Vibrational Spectroscopy of the Three Isomers of 1,4-Difluorobutadiene

Infrared and Roman spectra were recorded for the trans.trans (EE), cis,cis (ZZ), and cis,trans (ZE) isomers of 1,4-difluorobutadiene (DFBD). From these spectra and frequencies predicted from the adiabatic connection method, which is a hybrid of Hartree-Fock and density-functional theories, complete assignments of fundamentals were made for the observable s-trans configurations.

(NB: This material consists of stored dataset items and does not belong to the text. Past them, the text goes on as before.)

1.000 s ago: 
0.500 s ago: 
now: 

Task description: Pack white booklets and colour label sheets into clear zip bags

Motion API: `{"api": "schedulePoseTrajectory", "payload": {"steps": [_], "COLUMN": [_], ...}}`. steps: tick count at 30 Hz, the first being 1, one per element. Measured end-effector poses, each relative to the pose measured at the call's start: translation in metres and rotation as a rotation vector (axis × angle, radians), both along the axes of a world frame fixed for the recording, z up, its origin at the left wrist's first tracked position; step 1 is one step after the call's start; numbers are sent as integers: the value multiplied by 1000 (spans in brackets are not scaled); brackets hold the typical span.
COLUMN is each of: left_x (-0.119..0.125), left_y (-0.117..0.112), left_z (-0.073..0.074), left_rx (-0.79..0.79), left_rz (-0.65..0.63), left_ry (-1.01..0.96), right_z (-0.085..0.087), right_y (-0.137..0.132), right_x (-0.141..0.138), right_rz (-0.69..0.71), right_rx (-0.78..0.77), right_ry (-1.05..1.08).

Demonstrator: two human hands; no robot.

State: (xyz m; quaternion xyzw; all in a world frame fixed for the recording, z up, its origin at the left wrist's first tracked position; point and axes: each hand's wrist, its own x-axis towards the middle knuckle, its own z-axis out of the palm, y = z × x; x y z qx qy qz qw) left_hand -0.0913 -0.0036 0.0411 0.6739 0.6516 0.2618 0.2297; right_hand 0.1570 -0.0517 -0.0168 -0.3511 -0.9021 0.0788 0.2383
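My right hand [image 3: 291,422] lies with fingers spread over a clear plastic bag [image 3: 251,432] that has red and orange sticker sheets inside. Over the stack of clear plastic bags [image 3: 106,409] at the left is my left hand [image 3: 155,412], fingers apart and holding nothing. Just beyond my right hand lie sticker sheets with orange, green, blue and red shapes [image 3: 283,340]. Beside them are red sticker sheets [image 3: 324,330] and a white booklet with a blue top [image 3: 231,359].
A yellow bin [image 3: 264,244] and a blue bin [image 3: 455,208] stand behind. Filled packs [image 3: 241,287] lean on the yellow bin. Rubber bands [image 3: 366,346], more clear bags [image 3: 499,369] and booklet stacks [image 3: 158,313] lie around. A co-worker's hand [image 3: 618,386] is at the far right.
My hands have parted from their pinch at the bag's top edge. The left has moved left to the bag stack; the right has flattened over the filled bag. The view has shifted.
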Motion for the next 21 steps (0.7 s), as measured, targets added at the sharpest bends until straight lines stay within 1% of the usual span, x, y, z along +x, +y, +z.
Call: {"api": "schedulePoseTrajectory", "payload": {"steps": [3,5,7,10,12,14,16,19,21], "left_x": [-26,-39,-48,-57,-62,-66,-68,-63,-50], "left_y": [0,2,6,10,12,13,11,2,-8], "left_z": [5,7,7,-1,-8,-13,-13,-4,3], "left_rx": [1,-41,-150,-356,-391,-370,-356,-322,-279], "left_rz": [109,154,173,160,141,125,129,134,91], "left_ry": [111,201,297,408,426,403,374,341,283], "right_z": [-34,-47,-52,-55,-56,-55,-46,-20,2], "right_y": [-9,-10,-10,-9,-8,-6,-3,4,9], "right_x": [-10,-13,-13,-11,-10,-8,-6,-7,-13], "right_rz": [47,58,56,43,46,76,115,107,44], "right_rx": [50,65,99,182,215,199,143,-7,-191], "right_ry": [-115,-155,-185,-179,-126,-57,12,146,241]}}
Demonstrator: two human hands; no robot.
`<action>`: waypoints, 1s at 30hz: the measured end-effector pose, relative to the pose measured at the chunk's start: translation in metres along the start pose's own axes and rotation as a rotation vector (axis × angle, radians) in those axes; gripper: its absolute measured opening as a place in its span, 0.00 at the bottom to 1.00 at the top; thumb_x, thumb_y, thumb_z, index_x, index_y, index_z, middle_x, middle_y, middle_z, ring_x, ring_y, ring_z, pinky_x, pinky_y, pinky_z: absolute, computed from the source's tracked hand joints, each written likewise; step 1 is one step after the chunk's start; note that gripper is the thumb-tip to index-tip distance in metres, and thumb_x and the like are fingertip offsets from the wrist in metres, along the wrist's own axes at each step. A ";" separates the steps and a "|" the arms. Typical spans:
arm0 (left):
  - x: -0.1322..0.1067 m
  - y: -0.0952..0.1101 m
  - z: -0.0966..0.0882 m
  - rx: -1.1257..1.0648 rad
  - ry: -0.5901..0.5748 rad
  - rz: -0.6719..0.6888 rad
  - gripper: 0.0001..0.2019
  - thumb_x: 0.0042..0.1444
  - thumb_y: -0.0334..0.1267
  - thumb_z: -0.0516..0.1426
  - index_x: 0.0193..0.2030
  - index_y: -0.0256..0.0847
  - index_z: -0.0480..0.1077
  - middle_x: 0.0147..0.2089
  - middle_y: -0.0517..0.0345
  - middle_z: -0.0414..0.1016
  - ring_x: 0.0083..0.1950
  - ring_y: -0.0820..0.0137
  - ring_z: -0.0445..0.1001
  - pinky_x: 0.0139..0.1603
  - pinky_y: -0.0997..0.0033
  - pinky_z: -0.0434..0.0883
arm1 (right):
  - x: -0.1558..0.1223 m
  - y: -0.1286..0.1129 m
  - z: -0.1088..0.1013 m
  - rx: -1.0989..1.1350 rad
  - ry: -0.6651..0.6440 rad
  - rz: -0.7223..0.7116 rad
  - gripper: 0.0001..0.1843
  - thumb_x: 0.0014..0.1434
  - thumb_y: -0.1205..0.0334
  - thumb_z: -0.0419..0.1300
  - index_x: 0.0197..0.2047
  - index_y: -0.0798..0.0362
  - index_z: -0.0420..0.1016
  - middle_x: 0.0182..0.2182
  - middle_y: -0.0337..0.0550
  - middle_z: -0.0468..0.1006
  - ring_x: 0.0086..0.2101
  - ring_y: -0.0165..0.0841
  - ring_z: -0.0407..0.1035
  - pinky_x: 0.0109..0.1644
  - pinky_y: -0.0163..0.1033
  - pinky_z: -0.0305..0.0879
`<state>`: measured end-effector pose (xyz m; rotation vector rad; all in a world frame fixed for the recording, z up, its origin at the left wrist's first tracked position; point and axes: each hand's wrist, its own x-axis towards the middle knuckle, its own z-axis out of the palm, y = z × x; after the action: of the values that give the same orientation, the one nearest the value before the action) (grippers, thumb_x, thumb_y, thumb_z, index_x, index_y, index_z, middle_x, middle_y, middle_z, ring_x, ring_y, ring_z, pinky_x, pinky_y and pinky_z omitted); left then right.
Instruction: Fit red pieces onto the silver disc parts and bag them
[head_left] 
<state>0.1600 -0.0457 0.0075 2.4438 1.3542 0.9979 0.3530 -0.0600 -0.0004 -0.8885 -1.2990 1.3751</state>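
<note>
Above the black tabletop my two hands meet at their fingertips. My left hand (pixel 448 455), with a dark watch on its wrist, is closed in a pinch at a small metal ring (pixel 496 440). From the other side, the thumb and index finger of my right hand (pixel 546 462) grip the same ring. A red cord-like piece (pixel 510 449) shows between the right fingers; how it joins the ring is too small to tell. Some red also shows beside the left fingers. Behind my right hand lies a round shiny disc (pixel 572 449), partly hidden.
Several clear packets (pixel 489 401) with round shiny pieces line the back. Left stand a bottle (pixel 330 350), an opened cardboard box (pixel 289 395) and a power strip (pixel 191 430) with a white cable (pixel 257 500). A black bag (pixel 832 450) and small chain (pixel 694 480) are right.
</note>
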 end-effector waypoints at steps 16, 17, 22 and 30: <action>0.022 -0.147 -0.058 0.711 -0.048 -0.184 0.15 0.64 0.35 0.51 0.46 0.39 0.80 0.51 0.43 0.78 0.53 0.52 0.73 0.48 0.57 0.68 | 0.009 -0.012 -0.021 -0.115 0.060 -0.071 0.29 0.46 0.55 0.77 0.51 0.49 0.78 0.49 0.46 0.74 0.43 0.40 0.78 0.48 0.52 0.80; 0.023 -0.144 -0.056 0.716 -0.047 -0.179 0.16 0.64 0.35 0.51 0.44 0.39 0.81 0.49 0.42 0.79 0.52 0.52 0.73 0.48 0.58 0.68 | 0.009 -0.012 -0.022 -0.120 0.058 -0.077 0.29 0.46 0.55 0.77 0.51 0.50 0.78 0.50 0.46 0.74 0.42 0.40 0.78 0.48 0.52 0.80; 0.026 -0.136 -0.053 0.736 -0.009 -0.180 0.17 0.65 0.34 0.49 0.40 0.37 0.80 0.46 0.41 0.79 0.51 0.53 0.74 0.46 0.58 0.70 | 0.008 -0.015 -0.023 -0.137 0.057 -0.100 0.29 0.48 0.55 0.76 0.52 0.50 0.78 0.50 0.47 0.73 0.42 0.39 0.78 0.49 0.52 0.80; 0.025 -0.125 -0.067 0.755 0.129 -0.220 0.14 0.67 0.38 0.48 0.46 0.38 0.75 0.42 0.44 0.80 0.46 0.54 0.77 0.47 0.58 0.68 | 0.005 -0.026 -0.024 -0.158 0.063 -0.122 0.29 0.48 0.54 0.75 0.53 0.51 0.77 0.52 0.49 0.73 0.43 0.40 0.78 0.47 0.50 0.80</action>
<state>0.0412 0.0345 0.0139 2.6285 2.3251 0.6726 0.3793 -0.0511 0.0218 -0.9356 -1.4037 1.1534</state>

The fundamentals for the trans,trans isomer are (in cm^-1): (ag) 3091, 3048, 1681, 1325, 1280, 1151, 1121, 409, 383; (a_u) 934, 798, 227, 154; (b_g) 897, 830, 397; and (b_u) 3086, 3056, 1638, 1299, 1221,1088, 621, 133. The fundamentals for the cis.cis isomer are (in cm^-1): (a_g) 3118, 3088, 1676, 1410, 1248, 1134, 946, 751, 232; (a_g) 914, 762, 330, 78; (b_g) 897, 789, 580; and (b_u) 3109, 3092, 1624, 1340, 1215, 1044, 632, 165. The fundamentals for the cis,trans isomer are (in cm^-1): (a′) 3114, 3082, 3062, 3036, 1690, 1629, 1391, 1313, 1253, 1224, 1138, 1129, 1008, 706, 504, 308, 138; and (a″) 929, 887, 824, 758, 526 (calculated), 230, 155. Overall agreement between the assignments and the predicted frequencies is quite good. With allowance for the difference between modes strongly dependent on CF or CCI motions, a very good correlation was found between the fundamentals of the three isomers of DFBD and the corresponding isomers of 1,4-dichlorobutadiene. Both sets of isomers are of special interest because they exhibit the cis effect, in which the cis,cis isomer has the lowest energy and the trans,-trans isomer has the highest energy.